Well, if the physical sex is determined genetically, we still do not know exactly what these genetics are programming the plant to do in order to manifest that sex physically. Harking back on the STS, CS points of applying silver, I wonder if anyone knows the specific function this has on a plant that makes it produce staminant flowers? I've only heard through hearsay that the silver blocks the binding of ethylene, and so the plant cannot produce pistillate flowers like it normally would, and thus produces staminant instead. Now, is this because the plant "knows" or has some kind of cognizant recognition of what's happening and can produce those as a backup plan,
or is the silver blocking an enzyme that would normally interact with ethylene, and in the absence of this interaction staminant flowers are produced instead of pistillate. I've played around with it myself, and it does seem like the amount of staminant flowers that occur due to the treatment is somehow effected by the amount of silver applied; low doses seems to cause a high ratio of pistillate to staminant flowers ( so buds with nanners ), but high doses seems to cause a high ratio of staminant to pistillate (pollen sac clusters with a few pistills poking out here and there). It does seem like the foreign element of silver effects the biochemistry in a scalable way, and suggests maybe there is some kind of "ethylene synthase" enzyme that's effected by the silver and without the ethylene, the plant would just produce staminant instead of pistillate flowers, and with the amount of pistillate flowers produced being proportionate to the amount of ethylene available.

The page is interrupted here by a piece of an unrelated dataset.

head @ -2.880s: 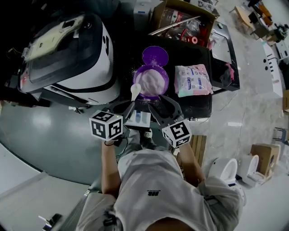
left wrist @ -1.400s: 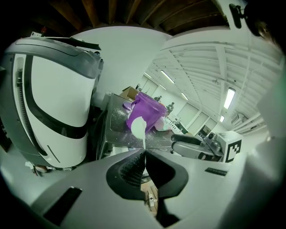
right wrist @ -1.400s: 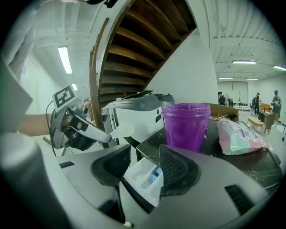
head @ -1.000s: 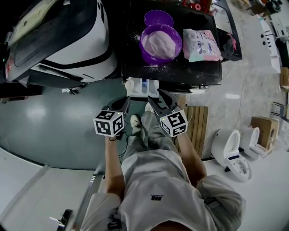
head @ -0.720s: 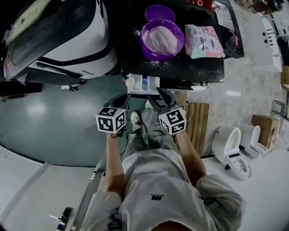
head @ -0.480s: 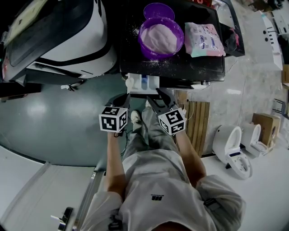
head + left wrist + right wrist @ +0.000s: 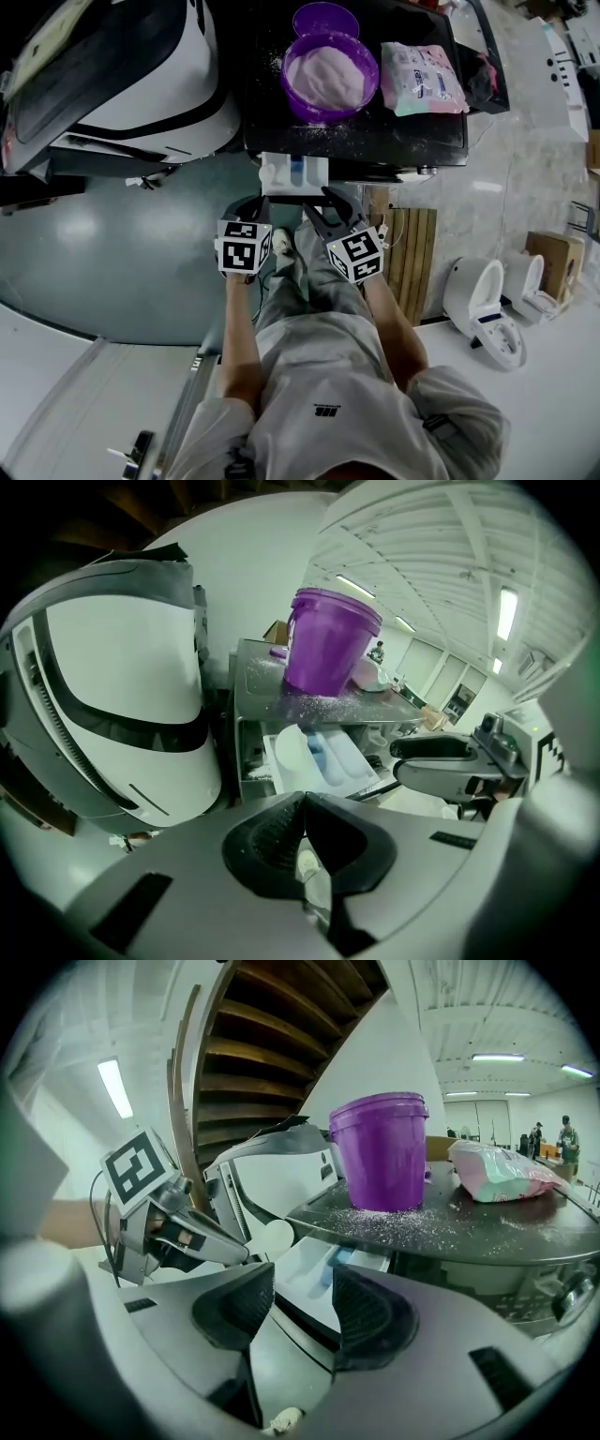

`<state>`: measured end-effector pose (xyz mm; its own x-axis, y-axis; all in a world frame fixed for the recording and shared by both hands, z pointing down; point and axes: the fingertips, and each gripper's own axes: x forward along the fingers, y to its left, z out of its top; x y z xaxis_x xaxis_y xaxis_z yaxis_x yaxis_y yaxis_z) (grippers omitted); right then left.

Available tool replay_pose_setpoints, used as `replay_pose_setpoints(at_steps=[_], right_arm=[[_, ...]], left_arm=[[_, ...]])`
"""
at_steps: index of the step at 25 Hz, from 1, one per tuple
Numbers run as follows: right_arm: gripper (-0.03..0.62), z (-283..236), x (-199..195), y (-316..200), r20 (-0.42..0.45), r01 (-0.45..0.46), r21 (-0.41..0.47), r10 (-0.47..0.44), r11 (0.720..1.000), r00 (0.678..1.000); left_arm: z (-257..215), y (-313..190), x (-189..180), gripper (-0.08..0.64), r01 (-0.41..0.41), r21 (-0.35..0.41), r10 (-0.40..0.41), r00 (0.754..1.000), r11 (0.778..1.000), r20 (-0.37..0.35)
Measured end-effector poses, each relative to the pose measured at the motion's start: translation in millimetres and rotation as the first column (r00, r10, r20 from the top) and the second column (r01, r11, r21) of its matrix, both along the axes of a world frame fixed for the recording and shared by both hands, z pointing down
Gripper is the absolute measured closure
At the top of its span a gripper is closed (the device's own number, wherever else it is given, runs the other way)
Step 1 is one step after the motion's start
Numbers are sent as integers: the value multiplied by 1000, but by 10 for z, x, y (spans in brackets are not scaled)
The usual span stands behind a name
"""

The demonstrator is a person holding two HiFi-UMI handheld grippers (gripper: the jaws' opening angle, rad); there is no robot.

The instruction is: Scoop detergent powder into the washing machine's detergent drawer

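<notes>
Head view shows the detergent drawer [image 7: 293, 175] open, the white scoop [image 7: 287, 756] lying in it and the powder tub [image 7: 331, 67] behind it; scooping looks done, closing remains. In front of the drawer, the left gripper [image 7: 302, 799] has its fingers clenched on nothing, the right gripper [image 7: 305, 1283] has its fingers released

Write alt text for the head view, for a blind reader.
A person holds the left gripper and right gripper just short of a white detergent drawer pulled out of a dark-topped machine. On top sit a purple plastic tub of white powder, a purple lid and a pink-and-white bag.
</notes>
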<state>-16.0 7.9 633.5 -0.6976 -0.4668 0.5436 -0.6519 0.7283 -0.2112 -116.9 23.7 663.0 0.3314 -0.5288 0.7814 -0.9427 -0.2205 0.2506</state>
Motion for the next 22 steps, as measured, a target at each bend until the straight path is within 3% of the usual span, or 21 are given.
replay_pose_setpoints(at_steps=[12, 22], right_arm=[[411, 16, -9, -39, 9, -10, -1, 10, 1000, 1000], [411, 42, -43, -59, 10, -14, -6, 14, 1000, 1000]], left_arm=[[59, -82, 35, 545, -82, -8, 82, 977, 997, 195], [66, -91, -11, 545, -162, -27, 161, 918, 986, 363]])
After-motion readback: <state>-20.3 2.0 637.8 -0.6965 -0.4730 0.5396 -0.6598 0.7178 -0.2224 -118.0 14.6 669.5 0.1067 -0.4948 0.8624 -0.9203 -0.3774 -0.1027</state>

SO wild conjecture I know, absolutely no way I'd ever be able to prove such speculation, but I don't think the specifics are as important... Who knows if it's ethylene blocked, but what I'm saying is that perhaps there is a biochemical reaction that reads the DNA blueprints and
that is what determines the physical manifestation of the plant's sex, but because of mutations or other breakdowns the plant is unable to produce this special "pistillate producing" element, and reverts to a default staminant form without it.